Genellikle Fastpass makinaları çok kalabalık olmuyor eğer sabahın ilk saatleri değilse. Tabii ki bir de popüler eğlenceler değilse.Bu kalabalık, sabah ilk gelen kişilerin Toy Story'nin  Fastpass biletini almak için girdikleri kuyruktan.

Toy Stoy hızlı geçiş biletimizi aldık sıra Disney Sea'de tur.
Mediterranean Harbor

 









Burdan Venedik Gondollarına binip kendinizi İtalya'da hissedebilirsiniz.

 

Şimdi de American Waterfront'a geldik.
 








Burada Tower of Terror adında bir eğledindiri var. Disney Sea'nin en iyisi diyebilirim.
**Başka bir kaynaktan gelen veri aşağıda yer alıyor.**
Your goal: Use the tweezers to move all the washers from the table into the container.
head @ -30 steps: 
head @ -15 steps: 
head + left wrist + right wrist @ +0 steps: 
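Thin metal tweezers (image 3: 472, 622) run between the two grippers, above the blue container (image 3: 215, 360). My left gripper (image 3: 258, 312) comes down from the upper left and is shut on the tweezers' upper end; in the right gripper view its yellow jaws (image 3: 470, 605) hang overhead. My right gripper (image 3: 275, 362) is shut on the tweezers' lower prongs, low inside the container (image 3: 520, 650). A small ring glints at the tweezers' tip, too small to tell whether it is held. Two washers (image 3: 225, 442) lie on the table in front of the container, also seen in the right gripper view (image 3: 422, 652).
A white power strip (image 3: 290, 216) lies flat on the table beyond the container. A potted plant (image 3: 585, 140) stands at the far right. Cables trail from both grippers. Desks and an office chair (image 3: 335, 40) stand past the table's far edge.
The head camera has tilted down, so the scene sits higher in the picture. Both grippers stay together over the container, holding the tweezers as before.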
Koltuklara oturuyorsunuz ve asansörle önce en üst kata çıkıp sadece 2-3 saniyeliğine binanın açık yerinden bütün Disney'i görebiliyorsunuz ve o anda aniden aşşağı düşüyorsunuz.O düşüş anındaki korku ve heyecan sadece hissedilebilir anlatmak mümkün değil. Ve büyük ihtimalle en yukarı çıktığınızda(tam olarak ne zaman bilemiyorum) resminiz çekiliyor. O anki surat ifadenizi aşşağıya indiğiniz de görebilirsiniz. İşte bizim ki. :) Ön sol dörtlü. Buraya iki kere binmemize rağmen ikisinde de resmin ne zaman çekildiğini anlayamayıp ikisinde de surat ifadem böyleydi. :)
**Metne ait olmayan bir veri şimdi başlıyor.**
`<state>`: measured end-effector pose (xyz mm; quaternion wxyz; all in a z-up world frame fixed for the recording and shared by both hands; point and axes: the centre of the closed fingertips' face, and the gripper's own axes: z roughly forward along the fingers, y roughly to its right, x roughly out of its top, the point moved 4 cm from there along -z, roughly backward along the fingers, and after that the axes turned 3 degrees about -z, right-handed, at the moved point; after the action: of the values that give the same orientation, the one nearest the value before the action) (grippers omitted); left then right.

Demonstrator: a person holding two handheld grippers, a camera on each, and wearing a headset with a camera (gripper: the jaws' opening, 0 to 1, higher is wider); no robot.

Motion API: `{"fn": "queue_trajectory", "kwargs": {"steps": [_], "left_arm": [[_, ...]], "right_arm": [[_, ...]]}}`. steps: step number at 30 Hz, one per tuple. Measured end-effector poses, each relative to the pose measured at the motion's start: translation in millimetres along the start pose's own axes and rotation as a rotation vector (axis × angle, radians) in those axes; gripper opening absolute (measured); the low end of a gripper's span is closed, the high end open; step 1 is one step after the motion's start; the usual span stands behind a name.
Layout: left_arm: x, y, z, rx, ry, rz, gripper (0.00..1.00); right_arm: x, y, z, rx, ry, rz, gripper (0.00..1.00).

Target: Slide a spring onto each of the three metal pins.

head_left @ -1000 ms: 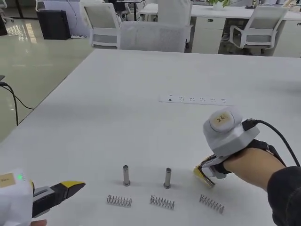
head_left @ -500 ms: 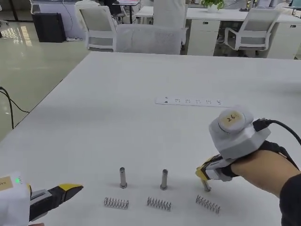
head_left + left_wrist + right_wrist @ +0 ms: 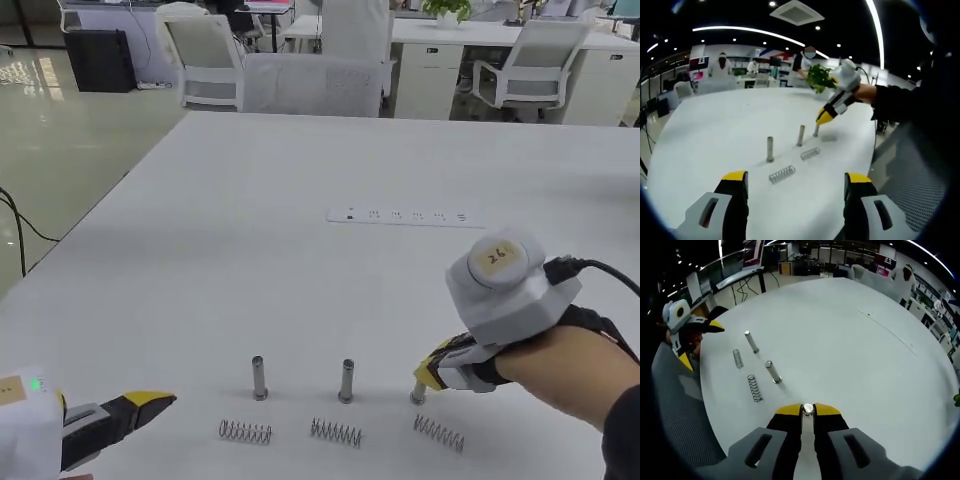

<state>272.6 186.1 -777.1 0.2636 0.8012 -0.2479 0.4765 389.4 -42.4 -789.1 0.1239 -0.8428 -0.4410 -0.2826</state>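
Right claw (image 3: 424, 376) grips the end pin (image 3: 418, 396) near the worktop's (image 3: 300, 250) front edge. Left claw (image 3: 796, 179) is released and empty.

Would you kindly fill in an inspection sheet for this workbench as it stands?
Surface: white table, no marks seen.
Job's things: left pin, middle pin, right pin upright, bare; left spring, middle spring, right spring lying before them.
Clutter: power strip.
Grippers: left gripper open, off the work; right gripper shut on right pin.
Cables: cable from right gripper.
Surroundings: chairs, desks.
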Motion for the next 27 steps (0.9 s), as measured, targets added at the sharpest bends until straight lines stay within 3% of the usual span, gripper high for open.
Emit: {"fn": "queue_trajectory", "kwargs": {"steps": [10, 20, 27], "left_arm": [[-0.9, -1.3, -0.6, 0.003, 0.002, -0.005, 0.75], [-1.6, -2.1, -0.4, 0.006, 0.001, -0.006, 0.75], [-1.2, -1.3, 0.3, 0.006, -0.001, -0.007, 0.75]], "right_arm": [[-0.6, 1.0, -1.9, -0.014, -0.013, -0.006, 0.05], [0.6, -0.5, -1.5, 0.000, 0.009, -0.021, 0.05], [-1.7, -0.2, -1.4, 0.008, 0.013, -0.019, 0.10]]}}
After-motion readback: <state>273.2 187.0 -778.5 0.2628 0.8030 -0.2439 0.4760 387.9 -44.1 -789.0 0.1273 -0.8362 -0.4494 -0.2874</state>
American Waterfront'da diğer bir eğlendiri; Toy Story Mania!!!!

Big City Vehicles
Bu arabalarla da Amerikan Waterfront etrafında dolaşabilirsiniz.



                 Ve birçok Disney karakteriyle heryerde karşılaştığınız gibi American Waterfront'ta da                                                                      karşılaşabilirsiniz.